Generosity brings credit and honour, which support one’s dignity; it furnishes help and subsistence to all broken men who are devoid of aught else. Anglo-Saxon rune poem, Runic and Heroic Poems, Bruce Dickins

Gebo
Traditional meaning – gift
Association – gift, gift-giving, gratitude, bonds forged from gift-giving
Pronunciation – geh-boh
Galdr – Gay, Gaboh, Geh, Gehboh, Gif, Gihfoo
Element – air
Dates – 28th September – 13th October
Verb – to bond (via exchange)
Animistic Qualities – the gratitude and gift of having community with others who can meet us
Challenge – To accept, and freely give
Traditional lore – Gebo is the rune of gift, of giving, specifically the giving of our own unique gift in service to another. A modern projection of Gebo is unconditional love.

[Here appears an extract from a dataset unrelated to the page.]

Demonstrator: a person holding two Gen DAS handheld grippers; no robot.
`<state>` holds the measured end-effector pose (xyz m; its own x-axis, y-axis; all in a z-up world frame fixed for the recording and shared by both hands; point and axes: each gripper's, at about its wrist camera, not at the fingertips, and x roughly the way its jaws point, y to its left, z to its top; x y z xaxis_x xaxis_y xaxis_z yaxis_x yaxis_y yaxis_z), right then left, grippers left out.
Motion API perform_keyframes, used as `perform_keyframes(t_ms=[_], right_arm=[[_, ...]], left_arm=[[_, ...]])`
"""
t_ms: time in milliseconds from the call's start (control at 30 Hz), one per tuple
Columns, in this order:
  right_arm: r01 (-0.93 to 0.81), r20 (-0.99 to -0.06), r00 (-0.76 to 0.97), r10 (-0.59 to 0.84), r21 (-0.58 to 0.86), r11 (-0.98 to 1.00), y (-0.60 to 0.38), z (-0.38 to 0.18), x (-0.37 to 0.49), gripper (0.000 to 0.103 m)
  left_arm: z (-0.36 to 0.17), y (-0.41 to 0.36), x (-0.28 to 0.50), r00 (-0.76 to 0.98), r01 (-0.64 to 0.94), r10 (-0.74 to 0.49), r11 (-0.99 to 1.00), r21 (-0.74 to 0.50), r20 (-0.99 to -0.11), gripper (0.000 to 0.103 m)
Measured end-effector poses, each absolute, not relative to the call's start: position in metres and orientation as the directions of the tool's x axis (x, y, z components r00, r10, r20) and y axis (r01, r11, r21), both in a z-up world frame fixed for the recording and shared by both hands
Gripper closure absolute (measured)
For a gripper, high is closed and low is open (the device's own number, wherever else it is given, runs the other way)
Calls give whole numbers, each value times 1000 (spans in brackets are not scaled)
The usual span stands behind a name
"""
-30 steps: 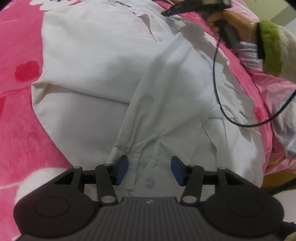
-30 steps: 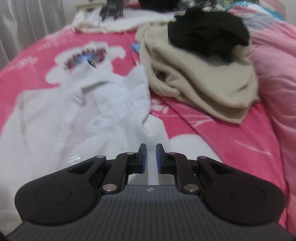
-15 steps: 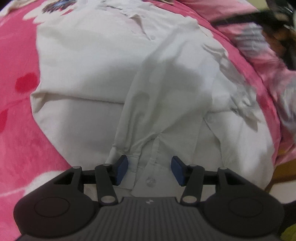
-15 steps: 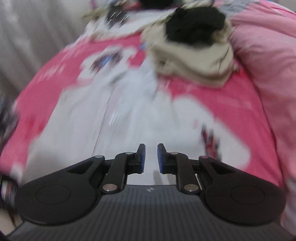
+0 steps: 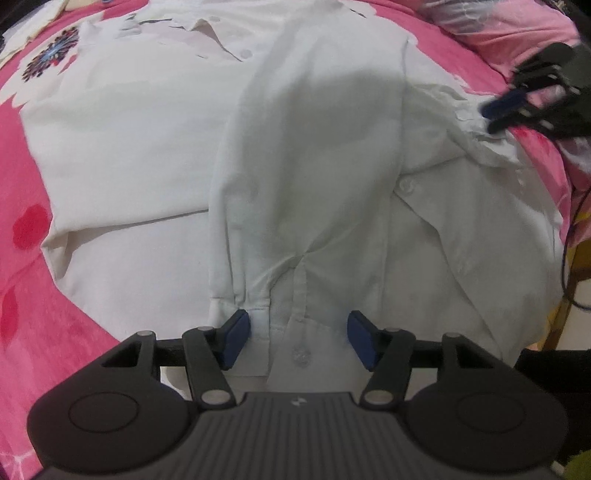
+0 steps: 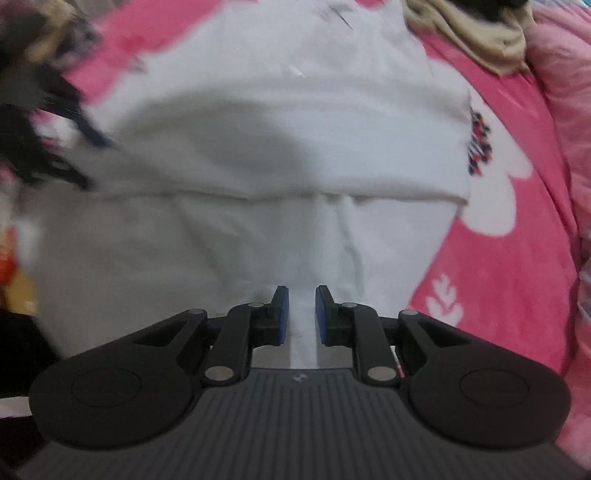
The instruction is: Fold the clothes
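White shirt (image 5: 295,177) flat | cuff (image 5: 291,347) between open left claw (image 5: 297,339)

Right gripper (image 5: 532,99) in left wrist view is smearing with motion blur at 2 o'clock, so jaw gap unreadable there. Left gripper (image 6: 55,140) in right wrist view is blurring out at 9 o'clock. Beige garment (image 6: 469,33) is getting cropped by the frame edge at 1 o'clock. White shirt (image 5: 317,177) hem is hiding under the left gripper's body at 6 o'clock.
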<state>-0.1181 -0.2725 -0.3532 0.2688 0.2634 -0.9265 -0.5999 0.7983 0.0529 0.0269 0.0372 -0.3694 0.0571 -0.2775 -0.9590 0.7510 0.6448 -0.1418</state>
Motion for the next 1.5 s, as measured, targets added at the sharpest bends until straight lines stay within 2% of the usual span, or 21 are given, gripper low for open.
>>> perform_keyframes(t_ms=[33,133,233,333,533,733,867,933,1100,1300,1500], right_arm=[[-611,-922,262,286,71,788,-273,-349,-124,85],[-670,-956,183,228,48,741,-263,-378,-141,78],[-679,-962,181,207,30,733,-263,-396,-153,78],[-593,-960,154,235,101,799,-272,-375,-141,77],[-456,-894,283,347,193,869,-321,-316,-77,75],[-397,-785,421,455,292,870,-334,-325,62,75],[-406,-738,444,508,339,849,-311,-346,153,75],[-415,-722,442,532,362,835,-296,-353,197,73],[-362,-729,406,551,425,830,-279,-368,266,71],[-351,-730,326,601,497,794,-263,-385,291,71],[-322,-716,328,616,528,786,-255,-394,300,74]], left_arm=[[-370,38,28,54,751,-278,645,-144,-959,42],[-370,37,28,53,746,-273,651,-144,-960,42],[-364,37,28,60,739,-248,662,-124,-967,42],[-350,43,28,73,728,-220,678,-98,-973,42],[-308,70,47,140,710,-220,702,-57,-965,37],[-308,90,152,327,537,-222,844,-12,-918,36],[-319,76,248,442,434,-290,897,-81,-849,36],[-328,61,290,459,424,-325,898,-118,-827,36],[-359,43,364,408,367,-363,906,-213,-838,37],[-376,29,392,405,357,-399,897,-259,-822,38],[-377,22,402,450,336,-390,908,-252,-804,59]])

Animistic lore – Working with the Elder Futhark as keys offering insight into how to human well, Gebo is the point in the traditional progression of the runes in season that we understand we bring something special to the planet. Each of us bears a gift no other being can, and when we give it, not only is the receiver blessed, we are, as well as a bond is forged. Such bonds form traditional structures of belonging and interdependence that keep us tended and supported to continue bearing our gift. In this way Gebo is less unconditional and more non-transactional.
Gebo is the gift, the exchanging of it,
the bond made through the exchange, gratitude for the exchange, and the life force of the bond, itself.Show Transcript
I’m Kelley Harrell, author, animist, and creator of The Weekly Rune. Soul Intent Arts is my soul tending practice, and you are listening to What in the Wyrd–my podcast in which I talk about runes, animism, soul tending, deathwalking, and how all of those are in relationship on my path.
I started working with the runes in season as a devotional practice to keep my Selves together. As such I give thanks to my ecosystem–inner and outer, Allies, and Ancestors for their support in that, and to all the listeners who find meaning in the weekly runecast and this podcast. I’m grateful to be relations with the Elder runes and you, right here, right now.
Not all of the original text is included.